Сергей Павлович заговорщицки подмигнул простаку.
— Что имеем — не храним, потерявши — плачем!
* * *
Слез на кладбище хватало. Где же еще душевнобольным пореветь вволю, не опасаясь укола в попу.
И без смеха, конечно, здесь не обходилось. Например, меланхолик Муха, на весь дурдом нагонявший мрак, ни с того ни с сего заржал конем.
— С ума сошел? — накинулись на него воробьевцы. — На кладбище плакать надо!
Пограничник окинул ортодоксов проникающим взглядом, будто видел содержимое их животов.
— Она здесь! — пограничник выказал неуместное ликование.
— Кто?
— Аля.
— Ее уже нет! — терпеливо пояснили умалишенному.
— Душа Алевтины! Она прилетела на похороны!

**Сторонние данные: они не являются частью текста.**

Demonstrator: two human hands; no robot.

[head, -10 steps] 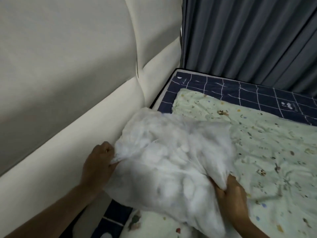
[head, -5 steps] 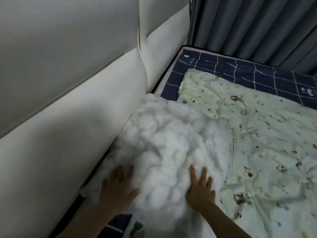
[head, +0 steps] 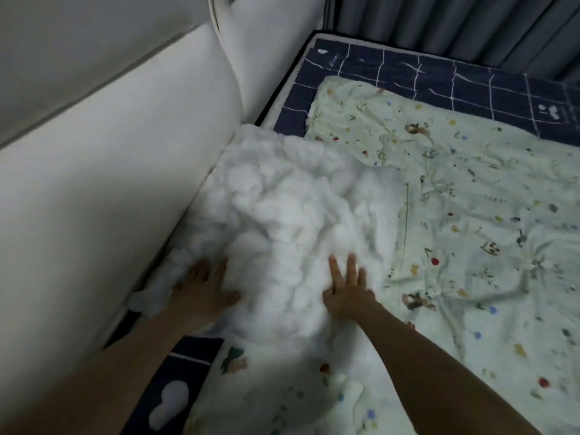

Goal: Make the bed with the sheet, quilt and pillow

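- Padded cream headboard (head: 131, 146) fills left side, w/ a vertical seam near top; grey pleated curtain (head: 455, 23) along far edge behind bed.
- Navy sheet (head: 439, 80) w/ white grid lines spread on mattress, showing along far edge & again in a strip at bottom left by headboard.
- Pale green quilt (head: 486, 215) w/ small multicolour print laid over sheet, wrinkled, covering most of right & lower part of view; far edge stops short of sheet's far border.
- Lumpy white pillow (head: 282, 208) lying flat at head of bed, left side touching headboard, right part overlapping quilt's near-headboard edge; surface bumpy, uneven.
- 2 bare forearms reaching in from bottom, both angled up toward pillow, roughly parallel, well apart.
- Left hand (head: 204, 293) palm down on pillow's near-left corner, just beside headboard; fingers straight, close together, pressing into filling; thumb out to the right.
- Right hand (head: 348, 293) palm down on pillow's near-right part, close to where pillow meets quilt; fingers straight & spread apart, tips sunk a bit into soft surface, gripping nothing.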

— Вырази ей наше соболезнование!
Не заметив сарказма, Муха с серьезным видом кивнул.
— Обязательно.
— Как она себя чувствует?
— У душ ничего не болит, — с обычным занудством принялся объяснять пограничник. — Живые говорят: «Душа болит» — в переносном смысле. Но первое время души новопреставленных чувствуют себя неуютно…
У лейтенанта Мухина не осталось слушателей, кроме Игрека.
— Душа Тины ничего не просила мне передать?
Вопрос Долговязого невольно подслушал доктор Ознобишин. Диагноз его (Игреку, конечно, а не Алевтине) был неутешителен.
— Душа Алевтины скорбит из‑за разлуки с тобой, — после глубокомысленного молчания проговорил Муха.
— На том свете хорошее общество! Лучше, чем на этом! — Иннокентий Иванович попытался поддержать светский разговор, но больные его не замечали. Для них доктор был слишком здоровым.
— Она теперь любит тебя еще больше, чем прежде!
— Я тоже! — воскликнул Игрек с неуместной для места пребывания пылкостью.
Сумасшедший дом Ознобишин готов был терпеть на службе, но не на кладбище. Впрочем, в последнее время Иннокентий Иванович везде стал чувствовать себя на службе. Но там он был доктором, а во всех прочих местах — пациентом.
В гостях каждый норовил посмешить Иннокентия Ивановича старым анекдотом: «Чем наша страна отличается от дурдома? Там главврач нормальный». Слишком хорошо обыватели думали о психушках.
Надежды, возникшие у Ознобишина благодаря тому, что Игрек стал вспоминать разрозненные факты из своей жизни, умирали из‑за параноидальной серьезности, с которой глюк внимал бреду неизлечимого хроника Мухина.